The new Netflix comedy, Do Revenge, wryly explores toxic high school rivalries.
Starring: Camila Mendes, Maya Hawke, Austin Abrams, and Rish Shah
Directed by: Jennifer Kaytin Robinson
Tagline: I’ll do yours if you do mine.
ennifer Kaytin Robinson swaps psychopaths for teens and murder for high school payback in Do Revenge, a darkly funny teen drama inspired by Alfred Hitchcock’s Strangers on a Train (which was itself an adaptation of the 1950 Patricia Highsmith novel of the same name) that takes a sly look at the caustic world of ruthless young adults who could easily give your average psychopath a run for their money!
At the centre of this twisty tale are self-absorbed Drea (Camila Mendes) and mousy Eleanor (Maya Hawke), two high school students whose lives intersect while they are at the same tennis camp over summer. Both are still reeling from slights that have ruined their respective social lives and turned them into pariahs. Drea’s intimate video tape has been leaked by her boyfriend, the popular Max (Austin Abrams), while Eleanor has been outed by fellow-student Carissa (Ava Capri) and labelled a predator.
When they subsequently end up attending the same high school, the two form a pact to go after each other’s bullies. Drea enthusiastically embraces the task of destroying Carissa’s reputation, while Eleanor attempts to integrate with the popular clique in order to get close to and subsequently expose Max.
A clever twist reframes the story, as the tale dives deeper into the cruel, cutthroat high school world. Do Revenge takes its cues from teen movie past – Mean Girls and Cruel Intentions are clear influences – to explore toxic, complex young adult relationships and interactions. A cool soundtrack and colourful aesthetics – the characters’ thorny personalities are veiled under their stylish, manicured exteriors – also make things more fun. And while there may be next to nothing to like about the characters that populate this movie, the drama still keeps you riveted to their spiteful journeys.
It also helps that Maya Hawke is terrific.

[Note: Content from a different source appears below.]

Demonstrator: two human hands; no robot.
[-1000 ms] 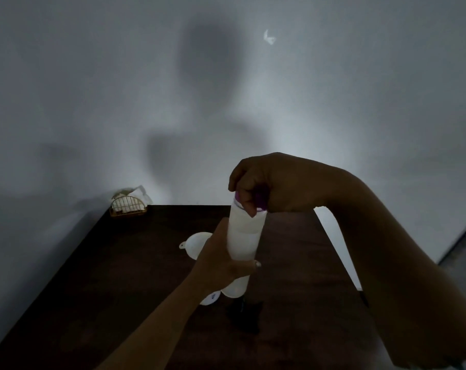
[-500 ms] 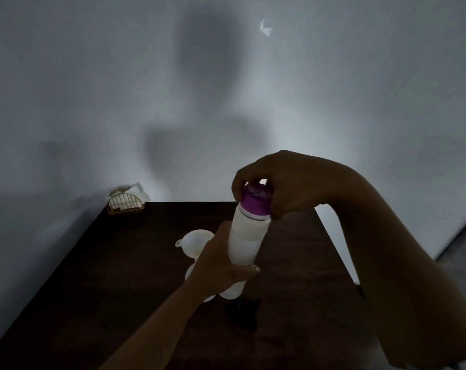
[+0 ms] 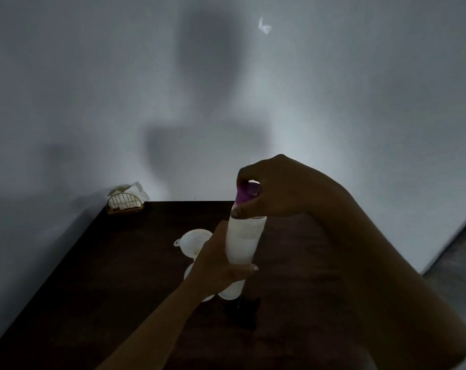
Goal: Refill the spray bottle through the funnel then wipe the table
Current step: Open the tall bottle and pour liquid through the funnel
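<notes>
Bottle (image 3: pixel 242 241) held above table (image 3: pixel 119 276), mid-span.
Grip: left hand (image 3: pixel 221 265) wraps body, right hand (image 3: pixel 274 188) pinches cap (image 3: pixel 246 194); funnel (image 3: pixel 193 240) just behind, table edges well apart.

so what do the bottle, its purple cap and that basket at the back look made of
The bottle looks like white, faintly translucent matte plastic. The purple cap seems smooth plastic with a slight sheen. The basket looks like thin golden wire or cane, open bars; too dim to tell which.

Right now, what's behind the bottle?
A white funnel lies on the table behind the bottle; the left hand covers its near side. What the bottle itself hides cannot be seen.
</notes>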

While the entire cast – Hawke included – is distractingly old and in no way convincing as teenagers (and some, like Abrams, are not very well cast), the leads share enough chemistry to keep the proceedings buoyant while delivering the dark humour with a wink and a smirk.
Its “awful people doing awful things” plot may not vibe with everyone, but fans of ‘90s high school flicks are likely to enjoy this modern update to catty teen classics.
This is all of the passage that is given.